+++ SUPPLIED DATA +++
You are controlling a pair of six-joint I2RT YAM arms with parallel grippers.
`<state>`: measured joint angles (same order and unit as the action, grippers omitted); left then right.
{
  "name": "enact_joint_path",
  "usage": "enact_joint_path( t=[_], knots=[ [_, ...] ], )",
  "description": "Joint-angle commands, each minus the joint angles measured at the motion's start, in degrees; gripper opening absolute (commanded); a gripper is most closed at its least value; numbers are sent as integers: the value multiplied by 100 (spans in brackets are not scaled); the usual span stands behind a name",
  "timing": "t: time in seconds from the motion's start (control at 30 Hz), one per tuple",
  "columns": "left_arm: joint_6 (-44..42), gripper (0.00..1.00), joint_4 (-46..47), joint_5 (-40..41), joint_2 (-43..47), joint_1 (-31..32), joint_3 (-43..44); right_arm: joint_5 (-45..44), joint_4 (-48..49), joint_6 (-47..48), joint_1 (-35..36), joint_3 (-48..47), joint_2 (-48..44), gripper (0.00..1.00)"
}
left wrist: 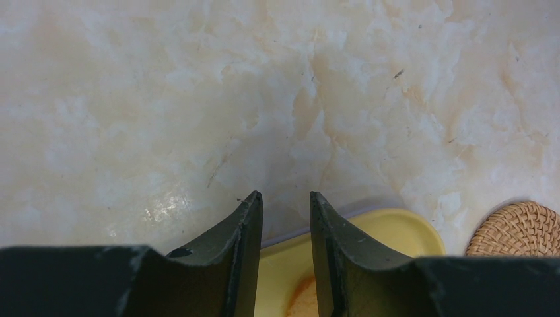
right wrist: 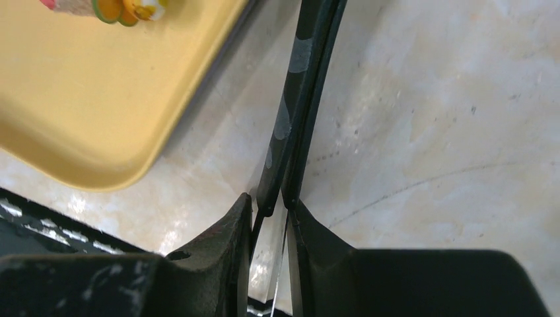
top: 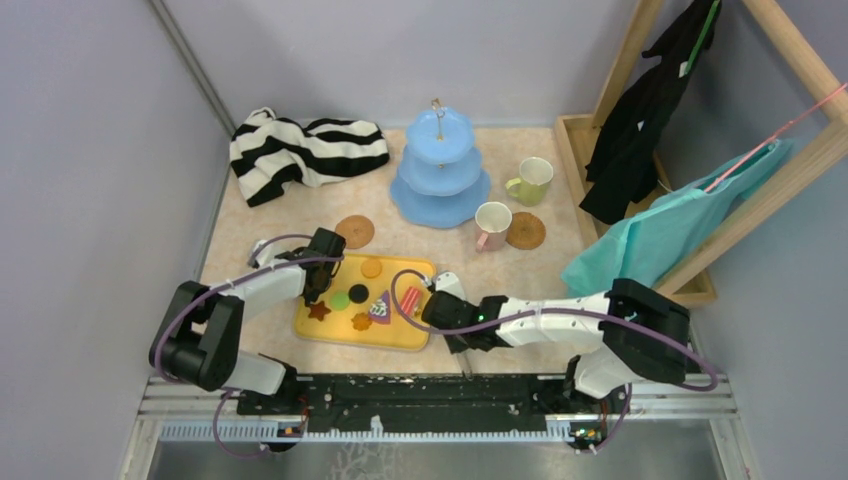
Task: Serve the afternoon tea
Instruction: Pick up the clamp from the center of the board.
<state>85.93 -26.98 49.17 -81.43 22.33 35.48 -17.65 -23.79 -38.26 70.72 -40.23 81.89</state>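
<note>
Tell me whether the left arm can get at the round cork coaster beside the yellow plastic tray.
Probably yes: the left gripper sits over the far corner of the yellow plastic tray, jaws empty, and the round cork coaster lies close by, nothing between.

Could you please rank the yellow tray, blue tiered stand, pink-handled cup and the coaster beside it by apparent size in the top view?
1. yellow tray
2. blue tiered stand, nearly as large
3. pink-handled cup and coaster: about alike, not ranked

Top view looks down from behind over the whole table [top: 232,243]; wrist views, close, face downward, sharing the tray [top: 398,340].
</note>
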Motion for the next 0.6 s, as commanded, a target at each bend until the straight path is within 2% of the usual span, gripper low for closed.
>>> enact_joint_path(
  t=[0.0,0.23,0.57],
  knots=[
    [243,39,-96,-260,-78,30,69,444,914,630,-317,-455,219,0],
    [438,39,-283,-206,75,35,50,722,996,1122,-705,-1022,691,0],
    [816,40,-703,-71,290,32,14,924,956,1611,-912,-1900,1592,0]
  ],
)
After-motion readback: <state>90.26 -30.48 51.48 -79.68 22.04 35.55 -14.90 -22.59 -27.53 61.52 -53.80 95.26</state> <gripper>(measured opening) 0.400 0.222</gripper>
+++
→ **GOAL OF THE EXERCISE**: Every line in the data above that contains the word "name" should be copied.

→ **ANSWER**:
  "name": "enact_joint_path",
  "description": "Joint-angle commands, each minus the joint angles measured at the motion's start, in degrees; gripper opening absolute (commanded); a gripper is most closed at its least value; numbers are sent as integers: the value multiplied by 100 (spans in brackets are not scaled); the usual span stands behind a name",

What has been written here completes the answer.